:: Activity ::
Where the string "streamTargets" appears in a line of the data, show that line.

[Collection entries]
※

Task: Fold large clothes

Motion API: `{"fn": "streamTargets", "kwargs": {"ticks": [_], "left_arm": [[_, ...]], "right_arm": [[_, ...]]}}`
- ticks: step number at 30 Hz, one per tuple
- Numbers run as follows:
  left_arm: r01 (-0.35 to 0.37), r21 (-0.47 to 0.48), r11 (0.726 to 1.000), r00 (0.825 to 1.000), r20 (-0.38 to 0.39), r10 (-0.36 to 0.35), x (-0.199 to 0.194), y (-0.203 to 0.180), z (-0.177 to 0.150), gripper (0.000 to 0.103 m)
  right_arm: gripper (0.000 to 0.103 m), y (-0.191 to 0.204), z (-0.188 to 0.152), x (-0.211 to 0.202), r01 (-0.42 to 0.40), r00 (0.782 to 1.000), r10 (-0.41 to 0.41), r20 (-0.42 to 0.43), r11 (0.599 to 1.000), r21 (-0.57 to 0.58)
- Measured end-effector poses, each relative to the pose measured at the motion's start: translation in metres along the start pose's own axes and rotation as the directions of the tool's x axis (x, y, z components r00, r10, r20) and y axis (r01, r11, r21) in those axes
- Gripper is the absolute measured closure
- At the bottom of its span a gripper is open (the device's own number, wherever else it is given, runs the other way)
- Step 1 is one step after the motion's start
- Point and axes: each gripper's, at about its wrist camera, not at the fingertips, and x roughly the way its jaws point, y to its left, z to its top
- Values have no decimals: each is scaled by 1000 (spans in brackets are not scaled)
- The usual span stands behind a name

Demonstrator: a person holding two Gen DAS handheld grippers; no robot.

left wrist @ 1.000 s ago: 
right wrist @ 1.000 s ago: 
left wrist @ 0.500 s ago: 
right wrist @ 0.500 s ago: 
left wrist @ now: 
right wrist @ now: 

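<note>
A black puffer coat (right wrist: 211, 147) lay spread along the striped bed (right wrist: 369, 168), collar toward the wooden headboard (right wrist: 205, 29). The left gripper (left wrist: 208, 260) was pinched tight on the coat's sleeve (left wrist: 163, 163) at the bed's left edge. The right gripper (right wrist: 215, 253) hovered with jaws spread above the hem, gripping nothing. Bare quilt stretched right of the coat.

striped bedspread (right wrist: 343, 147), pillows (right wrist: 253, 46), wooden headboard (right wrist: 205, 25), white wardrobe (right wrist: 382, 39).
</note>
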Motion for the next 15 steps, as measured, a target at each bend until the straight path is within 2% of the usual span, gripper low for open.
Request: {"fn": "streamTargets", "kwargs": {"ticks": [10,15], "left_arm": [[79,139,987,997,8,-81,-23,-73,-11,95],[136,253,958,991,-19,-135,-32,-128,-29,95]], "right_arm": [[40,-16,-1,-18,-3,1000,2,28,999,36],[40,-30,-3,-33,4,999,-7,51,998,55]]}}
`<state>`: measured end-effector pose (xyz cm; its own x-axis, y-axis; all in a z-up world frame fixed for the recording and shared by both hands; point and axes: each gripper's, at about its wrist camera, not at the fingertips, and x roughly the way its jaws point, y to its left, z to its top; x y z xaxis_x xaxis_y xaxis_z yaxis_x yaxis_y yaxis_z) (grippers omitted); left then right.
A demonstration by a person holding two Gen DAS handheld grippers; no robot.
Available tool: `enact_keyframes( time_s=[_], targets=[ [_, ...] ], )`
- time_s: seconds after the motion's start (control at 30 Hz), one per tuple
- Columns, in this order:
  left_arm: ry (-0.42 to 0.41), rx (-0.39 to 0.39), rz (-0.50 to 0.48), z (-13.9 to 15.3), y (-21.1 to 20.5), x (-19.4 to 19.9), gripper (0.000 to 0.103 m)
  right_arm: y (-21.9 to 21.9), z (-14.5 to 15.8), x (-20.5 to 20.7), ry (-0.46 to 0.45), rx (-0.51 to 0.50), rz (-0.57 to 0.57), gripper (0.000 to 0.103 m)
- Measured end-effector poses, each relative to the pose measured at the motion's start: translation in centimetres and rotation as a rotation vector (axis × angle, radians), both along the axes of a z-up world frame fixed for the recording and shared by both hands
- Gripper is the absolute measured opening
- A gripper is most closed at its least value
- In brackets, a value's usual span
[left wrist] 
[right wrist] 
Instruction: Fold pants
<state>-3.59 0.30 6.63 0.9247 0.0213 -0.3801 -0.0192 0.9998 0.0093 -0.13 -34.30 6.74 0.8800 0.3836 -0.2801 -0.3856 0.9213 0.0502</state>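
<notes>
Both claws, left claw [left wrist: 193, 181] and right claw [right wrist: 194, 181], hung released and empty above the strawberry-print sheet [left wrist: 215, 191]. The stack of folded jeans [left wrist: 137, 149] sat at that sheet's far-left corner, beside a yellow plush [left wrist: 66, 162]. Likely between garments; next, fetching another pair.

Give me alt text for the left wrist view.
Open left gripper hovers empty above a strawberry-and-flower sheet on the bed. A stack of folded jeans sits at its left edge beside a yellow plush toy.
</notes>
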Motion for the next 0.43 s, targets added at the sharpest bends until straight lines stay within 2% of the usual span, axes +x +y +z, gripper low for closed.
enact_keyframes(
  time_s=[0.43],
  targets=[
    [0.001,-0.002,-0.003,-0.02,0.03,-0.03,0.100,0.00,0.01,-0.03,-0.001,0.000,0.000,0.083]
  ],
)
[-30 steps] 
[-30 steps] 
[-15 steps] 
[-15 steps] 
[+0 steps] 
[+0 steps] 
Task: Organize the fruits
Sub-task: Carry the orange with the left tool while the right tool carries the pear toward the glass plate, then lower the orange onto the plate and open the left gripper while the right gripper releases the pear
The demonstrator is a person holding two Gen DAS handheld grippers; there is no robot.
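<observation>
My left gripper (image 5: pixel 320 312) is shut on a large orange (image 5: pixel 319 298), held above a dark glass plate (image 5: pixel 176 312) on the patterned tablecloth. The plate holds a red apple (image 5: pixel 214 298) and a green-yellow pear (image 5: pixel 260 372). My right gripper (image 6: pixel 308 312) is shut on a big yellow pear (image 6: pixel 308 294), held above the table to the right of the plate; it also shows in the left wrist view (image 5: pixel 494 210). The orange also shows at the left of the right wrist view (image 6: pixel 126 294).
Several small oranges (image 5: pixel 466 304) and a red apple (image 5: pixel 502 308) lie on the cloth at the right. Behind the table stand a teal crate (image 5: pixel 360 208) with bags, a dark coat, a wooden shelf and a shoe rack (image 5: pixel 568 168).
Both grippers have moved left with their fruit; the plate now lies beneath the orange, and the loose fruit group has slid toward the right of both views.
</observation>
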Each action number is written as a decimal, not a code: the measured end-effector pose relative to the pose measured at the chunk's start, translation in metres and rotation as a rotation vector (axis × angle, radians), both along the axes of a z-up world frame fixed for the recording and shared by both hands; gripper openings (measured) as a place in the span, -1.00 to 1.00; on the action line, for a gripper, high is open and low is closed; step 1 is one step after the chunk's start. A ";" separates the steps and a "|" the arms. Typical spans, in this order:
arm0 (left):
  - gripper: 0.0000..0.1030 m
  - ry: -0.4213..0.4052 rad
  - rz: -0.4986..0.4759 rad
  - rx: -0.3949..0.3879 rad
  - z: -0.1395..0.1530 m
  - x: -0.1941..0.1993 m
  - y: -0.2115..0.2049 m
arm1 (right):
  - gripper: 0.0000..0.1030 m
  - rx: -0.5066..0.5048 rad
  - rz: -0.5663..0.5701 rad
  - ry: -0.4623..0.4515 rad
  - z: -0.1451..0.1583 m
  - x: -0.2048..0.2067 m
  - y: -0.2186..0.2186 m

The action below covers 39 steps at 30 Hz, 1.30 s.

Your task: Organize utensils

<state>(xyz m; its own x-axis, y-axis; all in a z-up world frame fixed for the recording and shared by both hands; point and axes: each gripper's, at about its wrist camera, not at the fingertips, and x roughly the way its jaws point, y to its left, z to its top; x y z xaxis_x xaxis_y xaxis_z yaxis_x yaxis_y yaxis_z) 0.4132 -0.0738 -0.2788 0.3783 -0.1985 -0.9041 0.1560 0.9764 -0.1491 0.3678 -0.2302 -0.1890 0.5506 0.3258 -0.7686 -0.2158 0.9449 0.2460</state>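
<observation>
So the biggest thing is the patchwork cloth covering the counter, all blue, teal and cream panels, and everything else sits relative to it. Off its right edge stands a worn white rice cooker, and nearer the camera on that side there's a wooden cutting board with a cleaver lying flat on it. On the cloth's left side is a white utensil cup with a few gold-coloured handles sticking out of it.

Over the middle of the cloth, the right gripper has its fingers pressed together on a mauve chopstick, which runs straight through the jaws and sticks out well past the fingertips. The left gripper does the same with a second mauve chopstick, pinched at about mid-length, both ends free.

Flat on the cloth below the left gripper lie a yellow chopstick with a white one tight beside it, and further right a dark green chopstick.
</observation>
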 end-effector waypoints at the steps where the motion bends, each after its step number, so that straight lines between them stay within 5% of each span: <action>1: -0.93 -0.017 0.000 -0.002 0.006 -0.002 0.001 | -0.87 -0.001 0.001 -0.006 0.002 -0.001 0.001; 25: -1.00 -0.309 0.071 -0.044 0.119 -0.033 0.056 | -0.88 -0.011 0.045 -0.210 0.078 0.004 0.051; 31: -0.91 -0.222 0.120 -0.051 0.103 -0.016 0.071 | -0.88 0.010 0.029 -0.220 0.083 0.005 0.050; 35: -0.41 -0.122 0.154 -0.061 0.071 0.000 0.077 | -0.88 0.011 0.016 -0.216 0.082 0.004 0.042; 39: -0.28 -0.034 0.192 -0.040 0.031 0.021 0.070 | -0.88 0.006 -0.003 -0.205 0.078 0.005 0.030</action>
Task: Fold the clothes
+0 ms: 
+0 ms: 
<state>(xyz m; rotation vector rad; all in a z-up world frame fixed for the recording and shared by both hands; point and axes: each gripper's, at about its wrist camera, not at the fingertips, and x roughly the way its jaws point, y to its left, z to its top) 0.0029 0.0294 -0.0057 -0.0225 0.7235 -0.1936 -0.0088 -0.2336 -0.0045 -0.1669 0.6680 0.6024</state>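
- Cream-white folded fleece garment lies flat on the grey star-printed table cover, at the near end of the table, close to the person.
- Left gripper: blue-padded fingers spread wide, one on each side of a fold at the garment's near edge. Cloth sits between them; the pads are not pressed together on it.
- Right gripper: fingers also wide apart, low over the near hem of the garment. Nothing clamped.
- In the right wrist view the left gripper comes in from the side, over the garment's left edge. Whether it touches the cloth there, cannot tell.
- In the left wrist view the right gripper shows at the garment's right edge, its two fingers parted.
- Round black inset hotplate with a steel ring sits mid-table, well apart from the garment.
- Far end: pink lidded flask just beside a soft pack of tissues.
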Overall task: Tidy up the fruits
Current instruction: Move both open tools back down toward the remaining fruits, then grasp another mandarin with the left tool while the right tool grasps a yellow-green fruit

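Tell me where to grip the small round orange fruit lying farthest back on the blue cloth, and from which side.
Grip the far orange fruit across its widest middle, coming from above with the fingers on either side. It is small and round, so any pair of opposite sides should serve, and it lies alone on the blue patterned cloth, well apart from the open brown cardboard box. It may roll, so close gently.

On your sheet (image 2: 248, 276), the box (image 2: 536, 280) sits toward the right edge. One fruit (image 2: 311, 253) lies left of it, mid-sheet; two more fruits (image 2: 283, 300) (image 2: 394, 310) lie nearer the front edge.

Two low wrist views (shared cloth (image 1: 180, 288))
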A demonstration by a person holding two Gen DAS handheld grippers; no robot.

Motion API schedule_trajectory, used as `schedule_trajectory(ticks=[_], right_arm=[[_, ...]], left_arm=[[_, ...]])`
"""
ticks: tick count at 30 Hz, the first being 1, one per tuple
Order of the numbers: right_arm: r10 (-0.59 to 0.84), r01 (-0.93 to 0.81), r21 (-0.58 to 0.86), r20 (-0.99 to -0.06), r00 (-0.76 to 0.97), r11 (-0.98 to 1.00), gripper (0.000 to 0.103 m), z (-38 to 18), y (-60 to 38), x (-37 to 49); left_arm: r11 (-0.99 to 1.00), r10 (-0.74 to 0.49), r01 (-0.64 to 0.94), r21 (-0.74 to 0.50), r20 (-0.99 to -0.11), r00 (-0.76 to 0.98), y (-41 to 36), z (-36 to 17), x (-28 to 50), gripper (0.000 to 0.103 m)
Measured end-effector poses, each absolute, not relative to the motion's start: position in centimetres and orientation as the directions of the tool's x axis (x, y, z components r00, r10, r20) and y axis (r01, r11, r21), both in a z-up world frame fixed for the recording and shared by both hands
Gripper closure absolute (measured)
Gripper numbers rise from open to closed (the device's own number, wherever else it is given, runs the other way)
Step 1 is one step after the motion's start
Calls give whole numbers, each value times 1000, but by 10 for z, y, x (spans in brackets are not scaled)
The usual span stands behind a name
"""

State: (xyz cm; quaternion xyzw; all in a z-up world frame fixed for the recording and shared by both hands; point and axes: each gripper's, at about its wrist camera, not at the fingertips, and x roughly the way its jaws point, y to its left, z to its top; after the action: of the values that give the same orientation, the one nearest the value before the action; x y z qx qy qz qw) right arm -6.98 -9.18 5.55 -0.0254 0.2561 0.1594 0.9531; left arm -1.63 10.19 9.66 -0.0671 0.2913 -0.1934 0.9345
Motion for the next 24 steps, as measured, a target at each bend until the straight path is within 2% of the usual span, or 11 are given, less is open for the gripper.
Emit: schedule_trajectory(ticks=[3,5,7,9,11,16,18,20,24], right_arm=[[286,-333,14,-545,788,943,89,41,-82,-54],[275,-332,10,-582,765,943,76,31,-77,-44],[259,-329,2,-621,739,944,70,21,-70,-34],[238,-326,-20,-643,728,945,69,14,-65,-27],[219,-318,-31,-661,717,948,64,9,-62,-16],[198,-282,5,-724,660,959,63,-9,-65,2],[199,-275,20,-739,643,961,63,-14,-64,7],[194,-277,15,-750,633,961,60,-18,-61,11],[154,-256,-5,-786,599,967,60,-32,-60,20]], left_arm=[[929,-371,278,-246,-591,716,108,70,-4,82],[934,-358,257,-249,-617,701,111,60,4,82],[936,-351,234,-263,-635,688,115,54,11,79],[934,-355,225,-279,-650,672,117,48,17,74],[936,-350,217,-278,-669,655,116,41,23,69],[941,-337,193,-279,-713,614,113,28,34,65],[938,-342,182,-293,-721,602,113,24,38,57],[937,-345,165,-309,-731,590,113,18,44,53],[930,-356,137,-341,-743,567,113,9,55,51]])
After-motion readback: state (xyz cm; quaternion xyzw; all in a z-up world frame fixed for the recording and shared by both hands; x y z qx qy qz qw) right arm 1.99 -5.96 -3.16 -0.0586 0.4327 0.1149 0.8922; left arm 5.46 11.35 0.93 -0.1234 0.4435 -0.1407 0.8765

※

:: Answer below ::
Motion API: `{"fn": "streamTargets", "kwargs": {"ticks": [_], "left_arm": [[_, ...]], "right_arm": [[_, ...]]}}`
Request: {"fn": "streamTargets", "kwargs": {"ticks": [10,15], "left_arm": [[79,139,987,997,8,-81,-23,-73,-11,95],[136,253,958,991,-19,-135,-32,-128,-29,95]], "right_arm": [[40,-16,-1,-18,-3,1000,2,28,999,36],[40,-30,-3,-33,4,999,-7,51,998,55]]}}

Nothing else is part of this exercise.